Essie Mae Washington-Williams - Legacy

Legacy

When Washington-Williams announced her family connection, it was acknowledged by the Thurmond family. In 2004 the state legislature approved the addition of her name to the list of Thurmond children on a monument for Senator Thurmond on the South Carolina Statehouse grounds.

Washington-Williams said she would apply for membership in the United Daughters of the Confederacy, based on her heritage through Thurmond to ancestors who fought as Confederate soldiers. She encouraged other African Americans to do so as well, in the interests of exploring their heritage and promoting a more inclusive view of Southern history among lineage societies. She said,

"It is important for all Americans to have the opportunity to know and understand their bloodline. Through my father's line, I am fortunate to trace my heritage back to the birth of our nation and beyond. On my mother's side, like most African-Americans, my history is broken by the course of human events."

The lineage society is for female descendants of Confederate veterans of the American Civil War. As her father Thurmond had been a member of the Sons of Confederate Veterans, she could use his completed genealogical documentation of links to participating ancestor(s).

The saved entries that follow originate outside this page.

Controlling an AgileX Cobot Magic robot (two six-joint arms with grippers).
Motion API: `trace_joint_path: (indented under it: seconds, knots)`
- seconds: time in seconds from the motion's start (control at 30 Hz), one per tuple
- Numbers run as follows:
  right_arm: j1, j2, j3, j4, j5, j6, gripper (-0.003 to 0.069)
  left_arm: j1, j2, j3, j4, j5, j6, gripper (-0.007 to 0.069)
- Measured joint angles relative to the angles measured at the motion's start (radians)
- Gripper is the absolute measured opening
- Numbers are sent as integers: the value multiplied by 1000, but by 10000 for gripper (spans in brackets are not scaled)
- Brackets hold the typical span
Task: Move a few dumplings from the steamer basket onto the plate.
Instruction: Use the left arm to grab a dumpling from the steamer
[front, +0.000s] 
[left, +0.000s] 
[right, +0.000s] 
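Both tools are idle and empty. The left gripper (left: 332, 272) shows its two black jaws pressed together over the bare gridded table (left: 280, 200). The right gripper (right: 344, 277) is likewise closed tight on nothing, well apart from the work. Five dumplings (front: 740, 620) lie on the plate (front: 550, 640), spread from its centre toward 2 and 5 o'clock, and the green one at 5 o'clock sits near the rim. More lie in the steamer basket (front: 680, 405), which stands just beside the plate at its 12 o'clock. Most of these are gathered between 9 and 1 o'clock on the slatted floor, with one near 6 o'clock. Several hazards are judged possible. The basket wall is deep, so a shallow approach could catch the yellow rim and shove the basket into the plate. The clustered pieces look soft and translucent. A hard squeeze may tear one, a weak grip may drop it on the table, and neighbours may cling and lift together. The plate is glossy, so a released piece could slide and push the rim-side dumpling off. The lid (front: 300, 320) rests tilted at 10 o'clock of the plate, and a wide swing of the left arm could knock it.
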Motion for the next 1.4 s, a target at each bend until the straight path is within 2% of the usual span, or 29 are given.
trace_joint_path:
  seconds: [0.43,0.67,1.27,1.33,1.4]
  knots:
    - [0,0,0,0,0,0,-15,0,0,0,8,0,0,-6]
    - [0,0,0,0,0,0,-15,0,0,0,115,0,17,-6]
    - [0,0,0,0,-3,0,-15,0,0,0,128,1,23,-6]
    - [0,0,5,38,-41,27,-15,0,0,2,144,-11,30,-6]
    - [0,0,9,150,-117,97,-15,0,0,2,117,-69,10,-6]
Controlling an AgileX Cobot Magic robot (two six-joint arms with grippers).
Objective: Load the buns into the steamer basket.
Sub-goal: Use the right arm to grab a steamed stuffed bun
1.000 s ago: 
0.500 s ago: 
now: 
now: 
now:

She also intended to join the Daughters of the American Revolution.

In 2005, Washington-Williams was awarded an honorary Ph.D. in education from South Carolina State University at Orangeburg when she was invited to speak at their commencement ceremony. That year she had published a memoir, Dear Senator: A Memoir by the Daughter of Strom Thurmond (2005), written with William Stadiem. It explored her sense of dislocation based on her mixed heritage, as well as going to college in the segregated South after having grown up in Pennsylvania. It was nominated for both a National Book Award and a Pulitzer Prize.

Washington-Williams said that she intended to be active on behalf of the Black Patriots Foundation, which was raising funds to build a monument on the National Mall in Washington D.C. to honor American blacks who served in the American Revolutionary War. (This organization became defunct the following year. Another group is now raising funds for the monument.)